■ WHAT TO PRODUCE
When you transcribe the data below, reproduce every line exactly and leave each picture out.

** STORED DATA follows **

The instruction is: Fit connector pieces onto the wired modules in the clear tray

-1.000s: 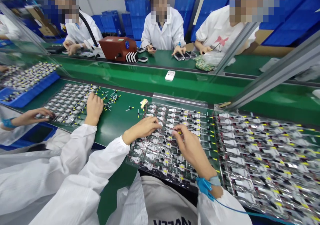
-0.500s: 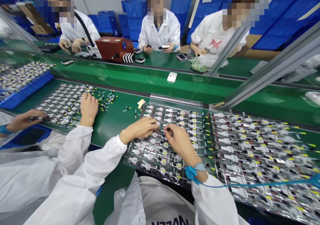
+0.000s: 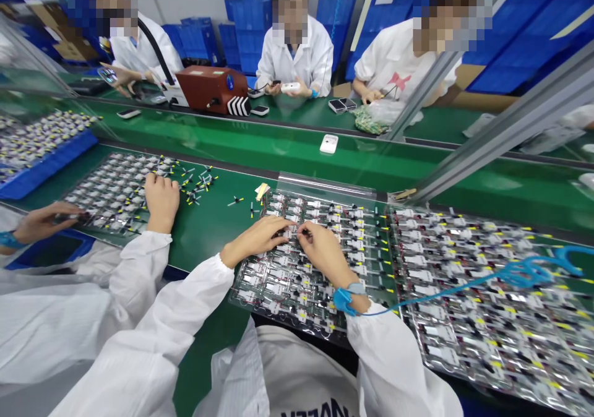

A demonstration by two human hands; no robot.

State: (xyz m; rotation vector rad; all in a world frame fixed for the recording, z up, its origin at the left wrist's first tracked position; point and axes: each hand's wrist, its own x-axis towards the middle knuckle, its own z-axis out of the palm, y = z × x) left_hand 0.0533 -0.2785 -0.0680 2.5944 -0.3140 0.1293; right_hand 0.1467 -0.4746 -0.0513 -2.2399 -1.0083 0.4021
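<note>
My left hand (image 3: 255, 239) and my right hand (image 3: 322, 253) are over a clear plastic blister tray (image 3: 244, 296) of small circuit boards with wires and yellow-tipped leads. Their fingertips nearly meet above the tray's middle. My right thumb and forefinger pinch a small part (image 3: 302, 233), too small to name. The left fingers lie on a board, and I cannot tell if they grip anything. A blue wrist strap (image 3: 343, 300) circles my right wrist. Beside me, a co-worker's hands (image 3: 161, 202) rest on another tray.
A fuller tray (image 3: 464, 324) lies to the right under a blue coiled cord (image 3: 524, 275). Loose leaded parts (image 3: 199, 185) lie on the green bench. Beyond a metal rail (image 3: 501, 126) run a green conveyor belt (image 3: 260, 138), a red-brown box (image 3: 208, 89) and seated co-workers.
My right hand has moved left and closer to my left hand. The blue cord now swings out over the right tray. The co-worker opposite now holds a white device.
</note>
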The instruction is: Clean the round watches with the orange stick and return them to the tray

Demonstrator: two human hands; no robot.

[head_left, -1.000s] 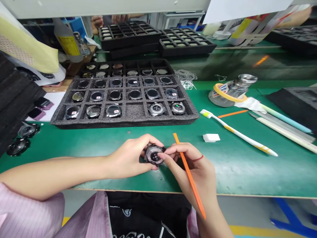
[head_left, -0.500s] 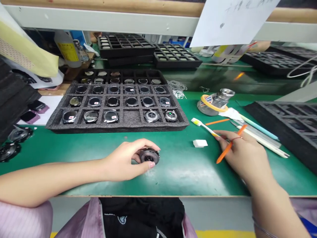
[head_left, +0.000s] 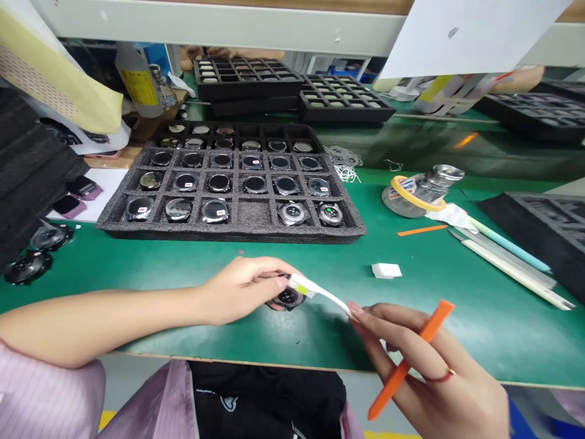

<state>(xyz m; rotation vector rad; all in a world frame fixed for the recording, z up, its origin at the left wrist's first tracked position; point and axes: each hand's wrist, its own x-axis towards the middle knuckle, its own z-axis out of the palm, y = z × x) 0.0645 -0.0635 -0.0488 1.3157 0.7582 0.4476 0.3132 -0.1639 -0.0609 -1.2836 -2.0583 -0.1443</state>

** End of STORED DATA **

■ ANSWER BOX
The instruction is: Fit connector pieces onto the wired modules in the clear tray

-1.000s: 
-0.500s: 
+0.000s: 

A demonstration by two human hands; no robot.

State: (xyz m; rotation vector rad; all in a world frame fixed for the recording, z up, its origin at the left wrist's first tracked position; point and axes: each hand's wrist, its own x-axis towards the middle knuckle, its own z-axis out of the palm, y = z × x) left_hand 0.0533 -0.2785 -0.0680 2.5944 -0.3140 0.1293; right_hand 0.1467 -0.4746 -0.0513 -2.2399 -1.0083 0.4021
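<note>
My left hand (image 3: 255, 239) and my right hand (image 3: 322, 253) are over a clear plastic blister tray (image 3: 244, 296) of small circuit boards with wires and yellow-tipped leads. Their fingertips nearly meet above the tray's middle. My right thumb and forefinger pinch a small part (image 3: 302, 233), too small to name. The left fingers lie on a board, and I cannot tell if they grip anything. A blue wrist strap (image 3: 343, 300) circles my right wrist. Beside me, a co-worker's hands (image 3: 161, 202) rest on another tray.
A fuller tray (image 3: 464, 324) lies to the right under a blue coiled cord (image 3: 524, 275). Loose leaded parts (image 3: 199, 185) lie on the green bench. Beyond a metal rail (image 3: 501, 126) run a green conveyor belt (image 3: 260, 138), a red-brown box (image 3: 208, 89) and seated co-workers.
My right hand has moved left and closer to my left hand. The blue cord now swings out over the right tray. The co-worker opposite now holds a white device.
</note>
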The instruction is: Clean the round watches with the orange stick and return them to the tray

Demonstrator: two human hands; no robot.

[head_left, -1.000s] 
[head_left, -0.500s] 
[head_left, +0.000s] 

<state>(xyz m; rotation vector rad; all in a world frame fixed for the recording, z up, its origin at the left wrist's first tracked position; point and axes: each hand's wrist, its own x-axis towards the middle knuckle, its own z-axis out of the palm, y = z × x) 0.0645 -0.0635 -0.0488 1.3157 0.7582 0.4476 0.3132 -0.1639 -0.0609 -1.2836 -2.0583 -0.1443</state>

There is no more to this answer.